> deploying-monitoring-stacks
Monitor use when deploying monitoring stacks including Prometheus, Grafana, and Datadog. Trigger with phrases like "deploy monitoring stack", "setup prometheus", "configure grafana", or "install datadog agent". Generates production-ready configurations with metric collection, visualization dashboards, and alerting rules.
curl "https://skillshub.wtf/jeremylongshore/claude-code-plugins-plus-skills/deploying-monitoring-stacks?format=md"Deploying Monitoring Stacks
Overview
Deploy production monitoring stacks (Prometheus + Grafana, Datadog, or Victoria Metrics) with metric collection, custom dashboards, and alerting rules. Configure exporters, scrape targets, recording rules, and notification channels for comprehensive infrastructure and application observability.
Prerequisites
- Target infrastructure identified: Kubernetes cluster, Docker hosts, or bare-metal servers
- Metric endpoints accessible from the monitoring platform (application
/metrics, node exporters) - Storage backend capacity planned for time-series data (Prometheus TSDB, Thanos, or Cortex for long-term)
- Alert notification channels defined: Slack webhook, PagerDuty integration key, or email SMTP
- Helm 3+ for Kubernetes deployments using kube-prometheus-stack or similar charts
Instructions
- Select the monitoring platform: Prometheus + Grafana for open-source self-hosted, Datadog for managed SaaS, Victoria Metrics for high-cardinality workloads
- Deploy the monitoring stack:
helm install kube-prometheus-stack prometheus-community/kube-prometheus-stackor Docker Compose for non-Kubernetes - Install exporters on monitored systems: node-exporter for host metrics, kube-state-metrics for Kubernetes object states, application-specific exporters
- Configure scrape targets in
prometheus.yml: define job names, scrape intervals, and relabeling rules for service discovery - Create recording rules for frequently queried aggregations to reduce dashboard query load
- Define alerting rules with meaningful thresholds: high CPU (>80% for 5m), high memory (>90%), error rate (>1%), latency P99 (>500ms)
- Configure Alertmanager with routing, grouping, and notification channels (Slack, PagerDuty, email)

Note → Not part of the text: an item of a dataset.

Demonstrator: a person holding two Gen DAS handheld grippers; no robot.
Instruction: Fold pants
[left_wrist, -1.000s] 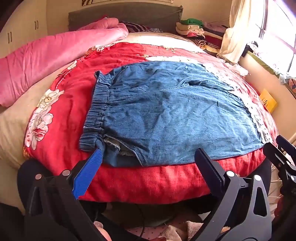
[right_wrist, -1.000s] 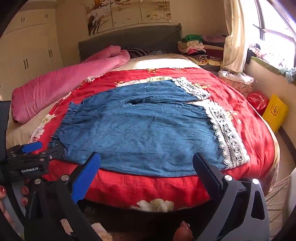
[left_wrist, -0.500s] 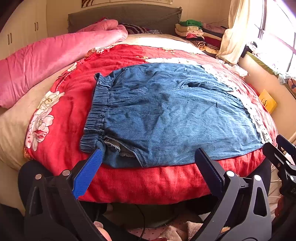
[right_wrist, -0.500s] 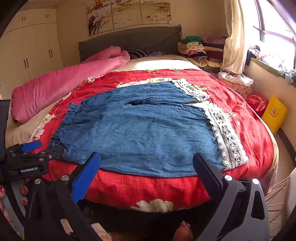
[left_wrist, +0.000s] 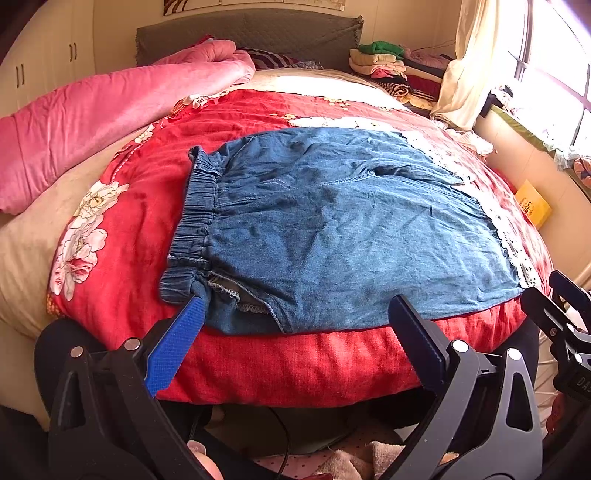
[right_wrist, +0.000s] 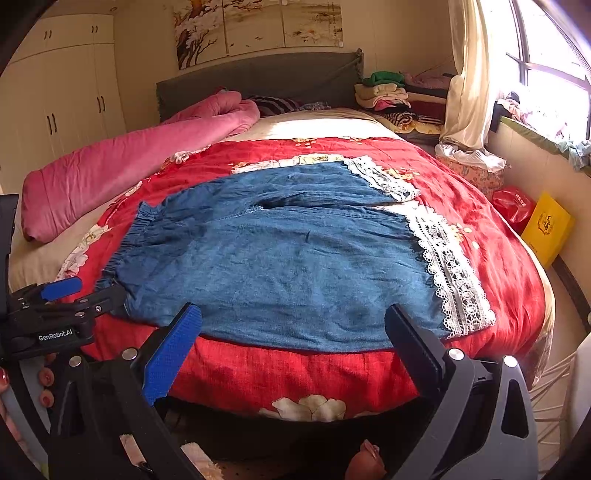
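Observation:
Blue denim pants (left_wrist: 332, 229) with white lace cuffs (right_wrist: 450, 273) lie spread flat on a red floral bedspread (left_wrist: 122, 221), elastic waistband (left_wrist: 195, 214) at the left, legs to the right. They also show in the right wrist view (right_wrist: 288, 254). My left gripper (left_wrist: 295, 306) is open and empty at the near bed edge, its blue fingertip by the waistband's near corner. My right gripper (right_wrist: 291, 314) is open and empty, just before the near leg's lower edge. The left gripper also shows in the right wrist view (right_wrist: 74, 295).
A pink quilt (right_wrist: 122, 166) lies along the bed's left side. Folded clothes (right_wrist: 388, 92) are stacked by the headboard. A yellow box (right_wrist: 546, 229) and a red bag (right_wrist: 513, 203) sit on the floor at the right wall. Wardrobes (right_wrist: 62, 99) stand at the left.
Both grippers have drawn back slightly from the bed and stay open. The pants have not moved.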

- Build Grafana dashboards: RED metrics (Rate, Errors, Duration) for services, USE metrics (Utilization, Saturation, Errors) for resources
- Set up data retention: configure TSDB retention period (15-30 days local), set up Thanos/Cortex for long-term storage if needed
- Test the full pipeline: trigger a test alert and verify notification delivery
Output
- Helm values file or Docker Compose for the monitoring stack
- Prometheus configuration with scrape targets, recording rules, and alerting rules
- Alertmanager configuration with routing tree and notification receivers
- Grafana dashboard JSON files for infrastructure and application metrics
- Exporter deployment manifests (node-exporter DaemonSet, application ServiceMonitor)
Error Handling
| Error | Cause | Solution |
|---|---|---|
No data points in dashboard | Scrape target not reachable or metric name wrong | Check Targets page in Prometheus UI; verify service discovery and metric name |
Too many time series (high cardinality) | Labels with unbounded values (user IDs, request IDs) | Remove high-cardinality labels with metric_relabel_configs; use recording rules for aggregation |
Alert condition met but no notification | Alertmanager routing or receiver misconfigured | Verify Alertmanager config with amtool check-config; test receiver with amtool silence |
Prometheus OOMKilled | Insufficient memory for series count | Increase memory limits; reduce scrape targets or retention; add WAL compression |
Grafana datasource connection failed | Wrong Prometheus URL or network policy blocking access | Verify datasource URL in Grafana; check Kubernetes service name and port; review network policies |
Examples
- "Deploy kube-prometheus-stack on Kubernetes with alerts for node CPU > 80%, pod restart count > 5, and API error rate > 1%, sending to Slack."
- "Set up Prometheus + Grafana on Docker Compose for monitoring 10 application servers with node-exporter and custom application metrics."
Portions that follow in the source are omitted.